AltaTerra Research Network brings business acumen and sustainability together in a host of advisory services and quantitative analysis projects. One of their latest products is a report on Power Purchasing Agreements (PPAs). The report looks at the performance of PPAs in 2008 and examines their performance in an uncertain market. Perhaps most importantly, though, for the solar industry, the report provides the first hard data on the numbers of PPA-funded solar installations nationwide in 2008.
A quick refresher on PPAs: as opposed to leasing, wherein you pay a third party financier over time in order to gain ownership of the PV system, in PPAs the ownership remains with the financier. The owner of the building where the solar is installed now pays the financier a fixed monthly rate for electricity. The building owner benefits by having predictable, stable energy costs for the contracted term, and the financier benefits by receiving all the tasty tax credits attendant upon owning a commercial solar electric system.

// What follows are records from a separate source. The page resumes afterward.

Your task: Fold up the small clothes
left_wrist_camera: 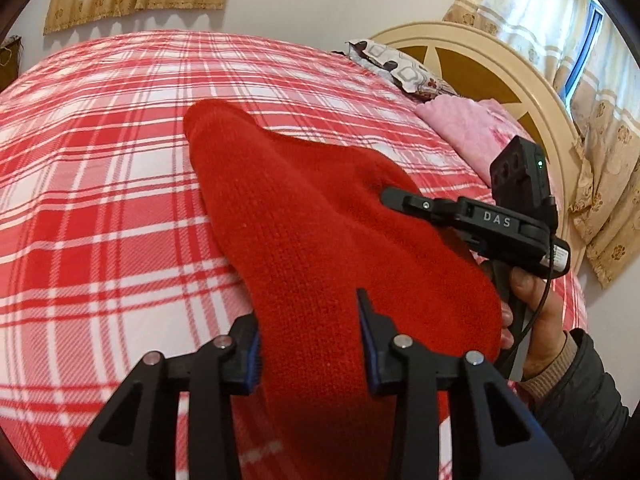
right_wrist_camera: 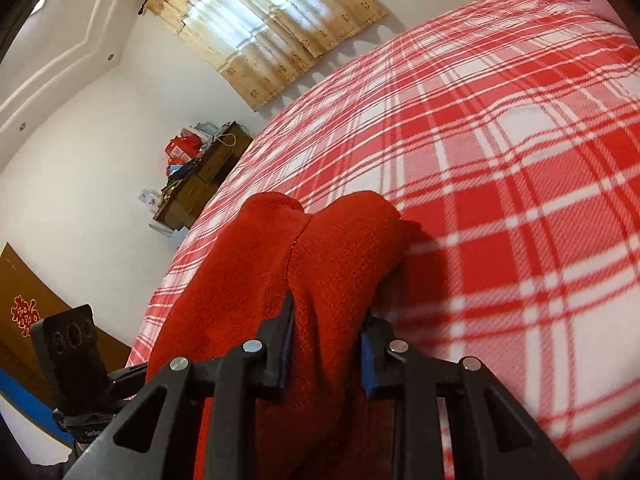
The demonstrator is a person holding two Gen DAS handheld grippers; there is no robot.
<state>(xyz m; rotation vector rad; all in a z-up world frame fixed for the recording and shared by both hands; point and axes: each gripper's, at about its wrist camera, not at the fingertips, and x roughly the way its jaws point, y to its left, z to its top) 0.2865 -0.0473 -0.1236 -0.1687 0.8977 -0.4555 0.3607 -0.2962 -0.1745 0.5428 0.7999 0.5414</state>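
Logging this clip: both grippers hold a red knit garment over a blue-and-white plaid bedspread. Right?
Not quite: the bedspread is red-and-white plaid, as the left wrist view shows. The left gripper and right gripper do both hold the red knit garment.

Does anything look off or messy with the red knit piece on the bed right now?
Nothing damaged. The red knit garment is bunched and humped rather than flat on the checked bedspread, gathered between the left gripper and right gripper.
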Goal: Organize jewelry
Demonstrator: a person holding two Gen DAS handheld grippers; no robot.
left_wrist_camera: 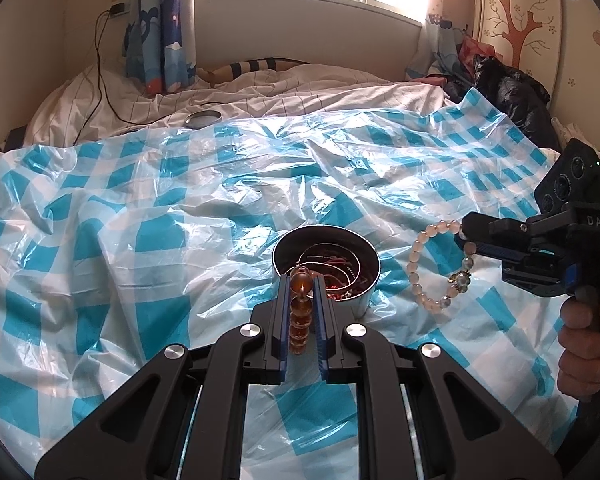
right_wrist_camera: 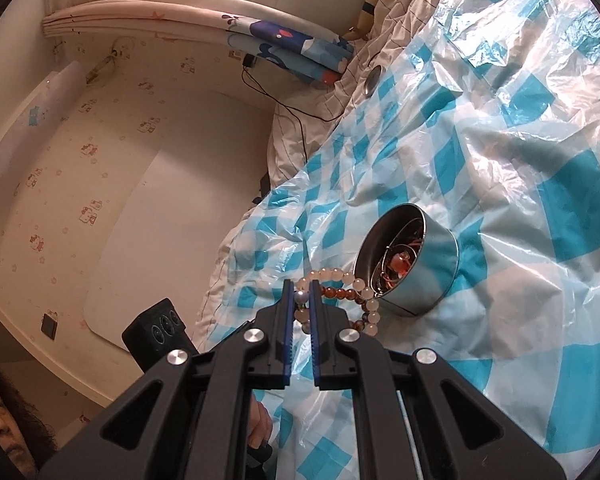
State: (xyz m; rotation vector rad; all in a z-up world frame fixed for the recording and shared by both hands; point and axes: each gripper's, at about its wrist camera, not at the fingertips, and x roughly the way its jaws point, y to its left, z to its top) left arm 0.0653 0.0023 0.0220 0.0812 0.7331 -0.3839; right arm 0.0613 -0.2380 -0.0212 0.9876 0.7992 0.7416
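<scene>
Step in hand: both bracelets are gripped, drop-off into the tin (left_wrist_camera: 326,268) looks next.

Left gripper (left_wrist_camera: 300,280): fingers nearly closed, clamped on the amber bead bracelet (left_wrist_camera: 300,312). The strand runs back between the 2 pads, with the largest bead at the tips. The tips sit at the tin's near rim, roughly over the opening.

Right gripper (right_wrist_camera: 300,292): fingers close together, pinching 1 bead of the pale bead bracelet (left_wrist_camera: 432,264). In the left view that bracelet hangs as an open loop right of the tin, near it but not touching. In the right view the loop overlaps the rim (right_wrist_camera: 364,256) visually; I can't confirm contact.

The tin sits open on the blue checked plastic sheet (left_wrist_camera: 140,208) over the bed and already holds several pieces, wire hoops and red bits. A round lid (left_wrist_camera: 203,119) lies well apart at the sheet's far edge.

Next move, my read: carry the amber strand fully over the opening before opening the fingers, because beads could snag on the rim. Then bring the pale loop over and release.

Hard to make out:
- tin contents are tangled, count unclear
- the amber strand's rear end is hidden behind the left pads
- the sheet is wrinkled and glary
- the right hand (left_wrist_camera: 584,344) is cut off at the frame edge
</scene>
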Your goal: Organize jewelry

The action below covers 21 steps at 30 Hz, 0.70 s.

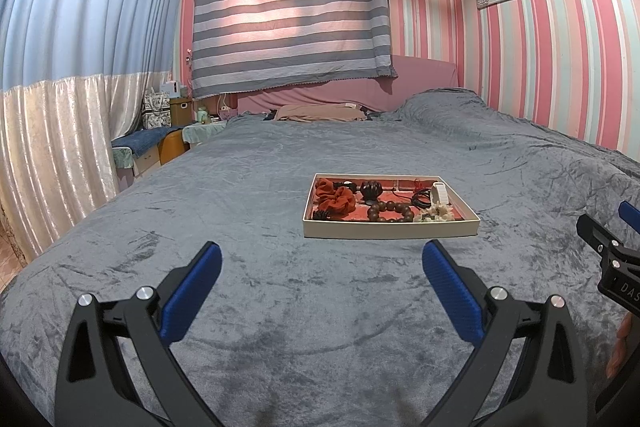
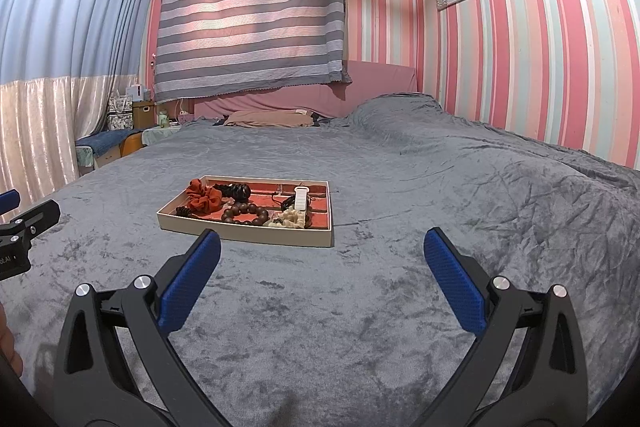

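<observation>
1. Two tools are up over the bed, and both have their blue fingers spread wide apart with nothing in them. The left tool point(image 1: 322, 269) points at the box from the near side. The right tool point(image 2: 322, 257) does too, and the box sits a bit to its left.
2. Each tool can be seen at the edge of the other's view. They are side by side, well apart, both on the near side of the box.
3. The box point(image 1: 390, 228) is a flat cream tray with a red inside. It lies on the grey blanket point(image 1: 260, 187) of the bed, ahead of both tools and not touching them.
4. Inside the box, at its left end, is an orange scrunchie point(image 1: 335, 198). A ring of dark brown beads point(image 1: 391, 213) lies in the middle, close to the near wall. A cream scrunchie point(image 2: 291, 218) is at the right end near the front wall. A small white clip point(image 2: 301, 197) lies behind it, with dark hair ties point(image 2: 236, 190) toward the back.
5. I see no jewelry lying loose on the blanket around the box.
6. My guess is that the putting-in part is done or almost done. What may be left is sorting the pile inside the box, since the things lie mixed and touching.
</observation>
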Tool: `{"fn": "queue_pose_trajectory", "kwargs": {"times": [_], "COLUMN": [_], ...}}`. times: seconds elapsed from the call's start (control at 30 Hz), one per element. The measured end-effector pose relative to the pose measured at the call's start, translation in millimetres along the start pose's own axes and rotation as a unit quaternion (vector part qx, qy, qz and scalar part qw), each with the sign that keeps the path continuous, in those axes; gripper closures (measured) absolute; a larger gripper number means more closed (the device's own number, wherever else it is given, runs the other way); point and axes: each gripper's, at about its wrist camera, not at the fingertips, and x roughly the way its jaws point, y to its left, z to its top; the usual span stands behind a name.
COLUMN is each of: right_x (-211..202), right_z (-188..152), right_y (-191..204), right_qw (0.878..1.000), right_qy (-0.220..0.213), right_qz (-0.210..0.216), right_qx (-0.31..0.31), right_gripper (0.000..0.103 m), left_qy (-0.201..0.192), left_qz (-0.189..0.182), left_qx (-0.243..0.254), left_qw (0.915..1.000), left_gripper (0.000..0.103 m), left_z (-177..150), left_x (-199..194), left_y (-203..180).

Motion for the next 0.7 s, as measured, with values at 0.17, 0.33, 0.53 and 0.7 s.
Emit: {"fn": "queue_pose_trajectory", "kwargs": {"times": [0.17, 0.33, 0.53, 0.7], "right_x": [0.1, -0.3, -0.3, -0.3], "right_z": [0.0, -0.1, -0.1, -0.1], "right_y": [0.1, -0.9, -0.9, -0.9], "right_qw": [1.0, 1.0, 1.0, 1.0], "right_qy": [0.001, 0.001, 0.001, 0.001], "right_qz": [0.0, 0.0, 0.0, 0.0], "right_qx": [-0.001, 0.0, 0.0, 0.0], "right_gripper": [0.004, 0.004, 0.004, 0.004], "left_qy": [0.001, 0.002, 0.008, 0.013], "left_qz": [0.0, 0.0, -0.004, -0.004], "left_qx": [-0.001, -0.001, 0.001, 0.0], "left_qw": [1.0, 1.0, 1.0, 0.9999], "left_gripper": [0.005, 0.005, 0.005, 0.005], "left_z": [-0.2, -0.3, -1.0, -2.0], "left_x": [0.3, 0.6, 2.2, 3.3], "left_y": [0.9, 1.0, 1.1, 0.6]}}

AltaTerra’s report, “Financing Growth: Will Solar PPAs Shine in Dark Times?”, looks at the role PPAs played last year in bringing new commercial customers to solar. When the rest of a company’s economics are in such doubt, it stands to reason that buying into stable energy prices should look more appealing than ever.
One of the interesting things AltaTerra found is that big business is in the phase of exploration: a lot of different sectors are heading for early adoption, retail specifically. Co-founder and Managing Director of AltaTerra, and co-author of the report, Dr. Jon Guice says that “this is as much historic as economic. In retail, a 1% savings has a big impact across the board,” making a big investment in what seems like a small return actually worth it. Brand awareness plays a role here too: think about WalMart’s efforts to green up, for instance. In addition to retail, the report found that about 20 different segments have a significant investment in PPA solar. While segments like wineries, that have been buying solar outright for some time, are also noted, most of the segments noted are new to solar. This is convincing evidence that the PPA format is the deciding factor for many companies when it comes to solar. (Why are companies deciding to go solar in general? We talk about that in more depth at GetSolar.com.)
I asked Jon if AltaTerra’s report speaks to the role of PPAs in the event of solar cost reduction due to new technology or higher incentives, scenarios that would make solar more affordable and possibly much more attractive as an in-house expenditure. The report doesn’t deal with this directly, though future reports may. In addressing the issue, he made an interesting comparison of solar technology to computers in the 1970’s: “We’re definitely on a cost curve but the curve is not super fast. That being said, there’s no question that in many places in the US we’re heading towards a really important point: cost parity.” Of course, achieving cost parity–the point at which the cost of obtaining your electricity from solar will be equal to the cost of purchasing it from utilities–depends on technology, manufacturing, and incentives. At this point, many feel cost parity is a question of time rather more than anything. The slow cost curve Jon mentioned means it’ll be a long time before the value of PPAs gets called into question; solar is going to remain expensive for a long while yet.
“Financing Growth” will be an asset to anyone looking for the hard numbers behind the PPA finance market for solar in 2008, as well as those interested in trying to assess how the market will behave in this prolonged economic downturn. AltaTerra has other reports that appeal to different sectors of the solar industry, like the more consumer-oriented one on solar employee purchasing programs offering deep qualitative information on how you run such a program successfully; they also offer looks at European solar markets, and a look at why the US may just be the world’s next, biggest solar market.